### WHAT TO PRODUCE
Your task is to copy each line of the listing that contains the word "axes".

### DATA

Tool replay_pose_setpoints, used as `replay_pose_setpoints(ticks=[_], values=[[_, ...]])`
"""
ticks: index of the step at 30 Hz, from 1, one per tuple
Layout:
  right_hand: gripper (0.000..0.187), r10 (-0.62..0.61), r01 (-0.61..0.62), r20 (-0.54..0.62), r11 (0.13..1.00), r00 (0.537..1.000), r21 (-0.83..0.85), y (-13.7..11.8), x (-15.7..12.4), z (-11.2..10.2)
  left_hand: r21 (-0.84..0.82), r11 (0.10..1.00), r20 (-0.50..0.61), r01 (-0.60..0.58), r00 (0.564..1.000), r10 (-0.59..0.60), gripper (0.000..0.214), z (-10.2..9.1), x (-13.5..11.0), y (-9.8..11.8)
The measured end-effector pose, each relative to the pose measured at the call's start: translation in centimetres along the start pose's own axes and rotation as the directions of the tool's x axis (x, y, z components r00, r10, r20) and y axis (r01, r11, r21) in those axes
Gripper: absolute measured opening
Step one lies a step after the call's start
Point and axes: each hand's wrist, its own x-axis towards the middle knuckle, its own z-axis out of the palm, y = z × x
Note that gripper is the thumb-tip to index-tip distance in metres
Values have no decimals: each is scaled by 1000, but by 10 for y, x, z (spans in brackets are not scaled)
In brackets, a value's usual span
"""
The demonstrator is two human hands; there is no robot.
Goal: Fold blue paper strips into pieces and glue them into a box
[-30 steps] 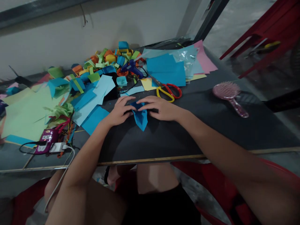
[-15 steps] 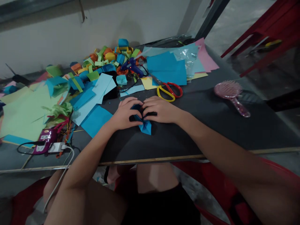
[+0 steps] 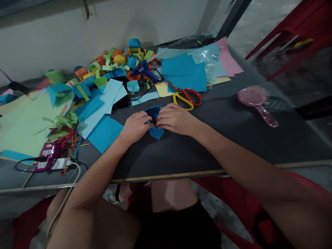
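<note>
head view: i see both hands meet at mid bench [image 3: 233, 145].
left hand [image 3: 135, 126]: grip closed on the blue folded paper [image 3: 156, 132].
right hand [image 3: 176, 119]: grip closed on it too.
blue folded paper: on the bench, near the scissors [image 3: 187, 98].

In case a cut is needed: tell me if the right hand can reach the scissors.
Probably yes: the scissors lie just beyond the right hand, nothing between, though it holds the blue paper.

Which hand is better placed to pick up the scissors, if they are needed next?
Right. The right hand lies just in front of the scissors, whose handles lie nearest it; the left hand sits farther off, across the folded blue paper both hands hold.
</note>
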Motion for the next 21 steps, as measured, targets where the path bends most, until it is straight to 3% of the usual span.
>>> replay_pose_setpoints(ticks=[4,11,17,21], values=[[20,30,-31,-10,998,999,-63,0,-1,-1,61,998,-25,-15,1000,17,29,1,1,2],[32,19,-14,93,998,995,-53,1,-2,1,272,956,-27,-115,992,127,28,-3,2,10],[32,196,-186,68,973,978,-135,0,0,4,370,925,-60,-84,992,114,31,1,5,14],[30,210,-183,104,958,972,-221,-5,3,2,377,922,-56,-84,992,114,32,5,6,14]])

### TASK RESULT
The measured end-effector pose, each relative to the pose measured at the call's start: translation in centimetres along the start pose's own axes and rotation as the directions of the tool's x axis (x, y, z components r00, r10, r20) and y axis (r01, r11, r21) in those axes
Point and axes: each hand's wrist, its own x-axis towards the middle knuckle, its own z-axis out of the palm, y = z × x

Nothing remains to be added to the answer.